Work request
Which lines below mention "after"? Pick each one out.
⟨
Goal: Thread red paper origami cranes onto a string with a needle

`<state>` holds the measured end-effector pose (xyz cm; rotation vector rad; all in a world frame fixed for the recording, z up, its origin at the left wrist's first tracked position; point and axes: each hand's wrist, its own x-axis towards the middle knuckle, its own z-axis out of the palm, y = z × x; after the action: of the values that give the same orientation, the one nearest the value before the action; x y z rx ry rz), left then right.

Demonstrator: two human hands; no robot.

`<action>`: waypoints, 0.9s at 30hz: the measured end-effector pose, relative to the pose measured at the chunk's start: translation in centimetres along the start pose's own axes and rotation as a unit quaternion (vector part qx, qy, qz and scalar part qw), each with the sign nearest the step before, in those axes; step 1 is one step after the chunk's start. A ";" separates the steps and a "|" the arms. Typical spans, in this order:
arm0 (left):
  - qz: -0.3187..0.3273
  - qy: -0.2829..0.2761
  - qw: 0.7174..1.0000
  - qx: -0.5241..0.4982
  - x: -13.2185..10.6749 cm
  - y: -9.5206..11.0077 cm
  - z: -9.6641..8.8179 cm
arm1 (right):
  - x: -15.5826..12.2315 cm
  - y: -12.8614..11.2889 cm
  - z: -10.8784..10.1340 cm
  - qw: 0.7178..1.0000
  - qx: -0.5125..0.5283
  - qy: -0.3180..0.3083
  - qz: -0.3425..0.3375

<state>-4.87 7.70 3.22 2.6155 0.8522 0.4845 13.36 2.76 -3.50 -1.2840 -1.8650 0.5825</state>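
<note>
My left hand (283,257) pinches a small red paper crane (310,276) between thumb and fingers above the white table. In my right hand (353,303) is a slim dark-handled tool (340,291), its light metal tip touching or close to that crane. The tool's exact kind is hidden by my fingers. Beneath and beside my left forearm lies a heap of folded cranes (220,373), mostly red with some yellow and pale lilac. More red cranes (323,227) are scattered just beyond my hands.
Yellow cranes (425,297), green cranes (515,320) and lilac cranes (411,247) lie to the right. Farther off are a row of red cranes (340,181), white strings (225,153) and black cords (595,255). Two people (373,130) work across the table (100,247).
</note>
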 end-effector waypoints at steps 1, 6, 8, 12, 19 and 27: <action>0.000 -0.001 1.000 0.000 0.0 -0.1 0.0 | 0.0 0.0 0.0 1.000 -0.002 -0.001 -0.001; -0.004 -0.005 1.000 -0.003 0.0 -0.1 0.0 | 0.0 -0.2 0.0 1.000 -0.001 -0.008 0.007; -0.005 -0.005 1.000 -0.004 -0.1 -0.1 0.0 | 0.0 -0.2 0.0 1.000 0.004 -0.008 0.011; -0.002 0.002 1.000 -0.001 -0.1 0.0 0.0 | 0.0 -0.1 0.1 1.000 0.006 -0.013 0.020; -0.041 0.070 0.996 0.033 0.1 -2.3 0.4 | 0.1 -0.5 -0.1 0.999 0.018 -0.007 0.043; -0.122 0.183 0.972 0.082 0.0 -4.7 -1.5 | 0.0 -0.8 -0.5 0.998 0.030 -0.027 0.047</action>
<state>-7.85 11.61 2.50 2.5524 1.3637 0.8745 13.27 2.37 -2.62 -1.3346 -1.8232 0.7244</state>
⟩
Expected answer
`<state>` holds the measured end-effector pose (xyz cm; rotation vector rad; all in a world frame fixed for the recording, z up, its origin at the left wrist's first tracked position; point and axes: each hand's wrist, its own x-axis towards the middle knuckle, its own z-axis out of the palm, y = z × x; after the action: of the values that give the same orientation, the one nearest the value before the action; x y z rx ry rz), left then right.
`<action>`: waypoints, 0.9s at 30hz: the measured end-effector pose, relative to the pose measured at the chunk's start: translation in centimetres along the start pose's own axes and rotation as a unit quaternion (vector part qx, qy, qz and scalar part qw), each with the sign nearest the step before, in those axes; step 1 is one step after the chunk's start. A ";" separates the steps and a "|" the arms. Typical spans, in this order:

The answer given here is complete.